Patches are provided only for these releases. If you do not see the release
that you have installed, then check "Final CPU History" and contact Oracle Support for further assistance
·
Patches
that include security vulnerabilities announced in the current quarter's
CPU Advisory, list the vulnerability CVE numbers in the Advisory Number
column. If you are interested in the risk matrix for the vulnerabilities
fixed in the patch, then see the CPU Advisory at http://www.oracle.com/technetwork/topics/security/alerts-086861.html. For patches that are listed from previous quarterly
releases, or the current one without any security fixes, the column
indicates "Released MMM YYYY"
·
When a
section is referenced in a table, follow the link to determine which
patches to install.
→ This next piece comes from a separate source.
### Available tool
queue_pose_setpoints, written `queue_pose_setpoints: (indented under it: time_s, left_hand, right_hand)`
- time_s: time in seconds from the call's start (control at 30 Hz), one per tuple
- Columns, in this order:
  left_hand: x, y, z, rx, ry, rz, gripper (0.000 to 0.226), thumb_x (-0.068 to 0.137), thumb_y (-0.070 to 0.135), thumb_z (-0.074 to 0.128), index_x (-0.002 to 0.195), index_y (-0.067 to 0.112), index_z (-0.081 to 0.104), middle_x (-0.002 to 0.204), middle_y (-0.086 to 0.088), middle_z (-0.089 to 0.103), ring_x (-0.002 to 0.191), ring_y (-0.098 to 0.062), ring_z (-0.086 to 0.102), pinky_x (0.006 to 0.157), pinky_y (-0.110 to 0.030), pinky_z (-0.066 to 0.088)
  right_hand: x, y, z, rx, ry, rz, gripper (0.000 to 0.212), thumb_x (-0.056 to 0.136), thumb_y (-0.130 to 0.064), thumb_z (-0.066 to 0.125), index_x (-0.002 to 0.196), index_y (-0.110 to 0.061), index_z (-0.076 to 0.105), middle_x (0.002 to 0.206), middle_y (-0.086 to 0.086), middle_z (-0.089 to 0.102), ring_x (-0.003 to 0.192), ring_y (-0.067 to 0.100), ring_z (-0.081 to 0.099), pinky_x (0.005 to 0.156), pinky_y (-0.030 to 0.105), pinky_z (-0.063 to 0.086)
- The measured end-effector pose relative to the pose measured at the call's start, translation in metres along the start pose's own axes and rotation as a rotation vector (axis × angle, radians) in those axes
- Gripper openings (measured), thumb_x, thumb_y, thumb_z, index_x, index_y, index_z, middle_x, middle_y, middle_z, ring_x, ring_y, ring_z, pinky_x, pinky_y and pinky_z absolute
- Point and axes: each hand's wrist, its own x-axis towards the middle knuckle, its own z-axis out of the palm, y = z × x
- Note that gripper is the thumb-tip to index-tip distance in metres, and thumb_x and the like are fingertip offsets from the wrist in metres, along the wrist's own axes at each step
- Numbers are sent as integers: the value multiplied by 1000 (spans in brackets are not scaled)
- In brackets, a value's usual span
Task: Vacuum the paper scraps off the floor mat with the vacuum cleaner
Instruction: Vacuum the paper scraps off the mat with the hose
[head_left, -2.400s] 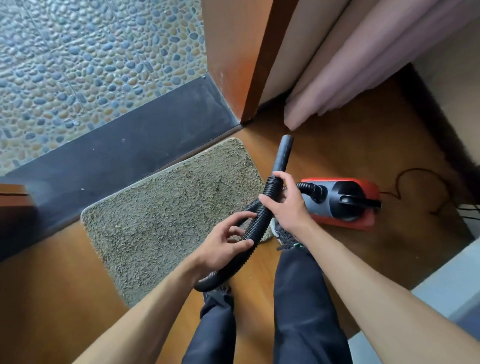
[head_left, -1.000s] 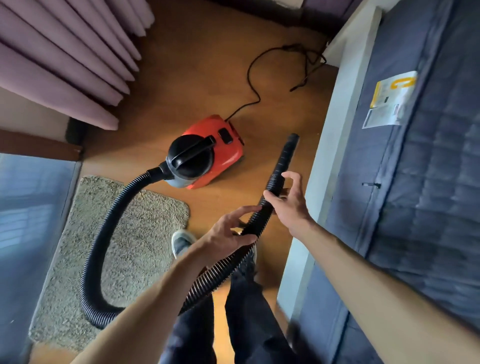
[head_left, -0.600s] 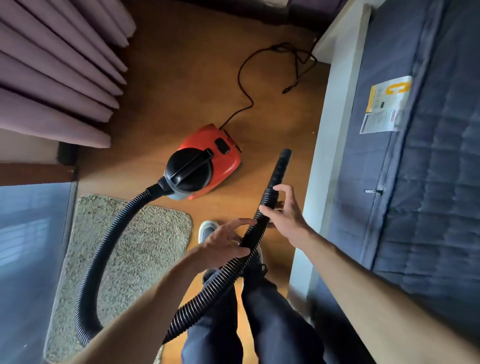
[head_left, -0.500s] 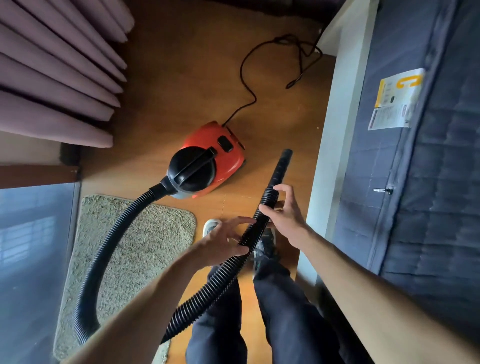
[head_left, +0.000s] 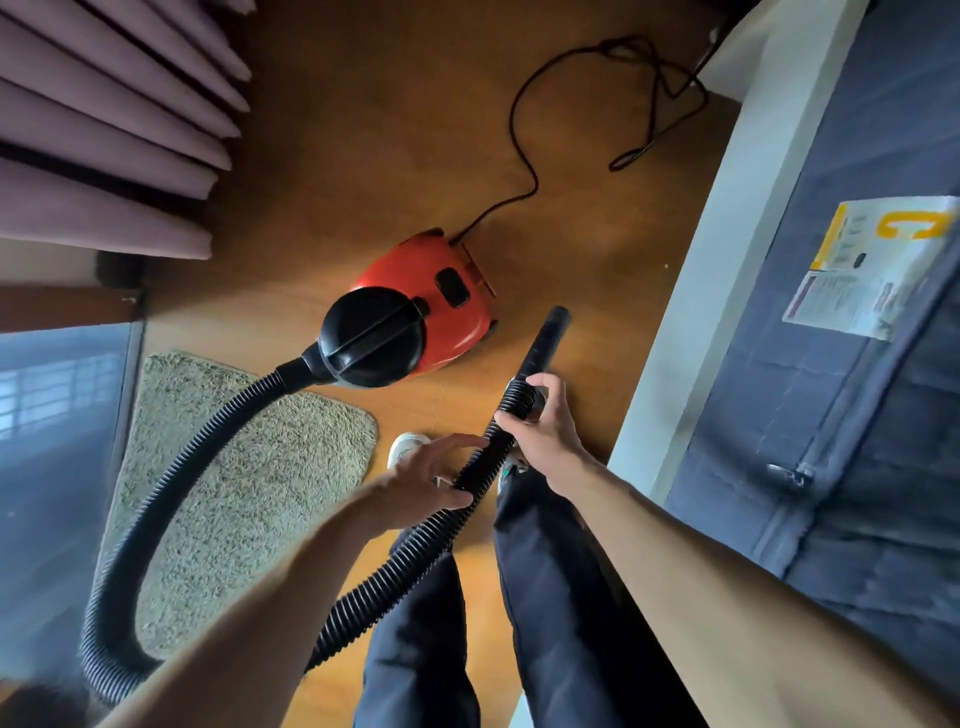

For example, when "Oracle Database" is referenced, determine the Oracle Database
release that is installed, and find the patches to apply in the table for
that Oracle Database release in "Oracle Database."
Step
4 Apply the Patches
Download
the patches, review the READMEs, and apply the patches according to the
instructions.
Step
5 Planning for Future Critical Patch Updates
To help
you plan for future Critical Patch Updates, this document includes Final
CPU information based on Oracle's Lifetime Support Policy and error
correction policies.
"Final CPU Information (Error Correction
Policies)" in "What's New in April 2022," documents product releases for which final Critical
Patch Updates are upcoming or are being announced. In each product section,
there is also an Error Correction Information Table that documents the
final CPU program patch for the product. Products that have reached the end
of error correction are documented in "Final CPU History."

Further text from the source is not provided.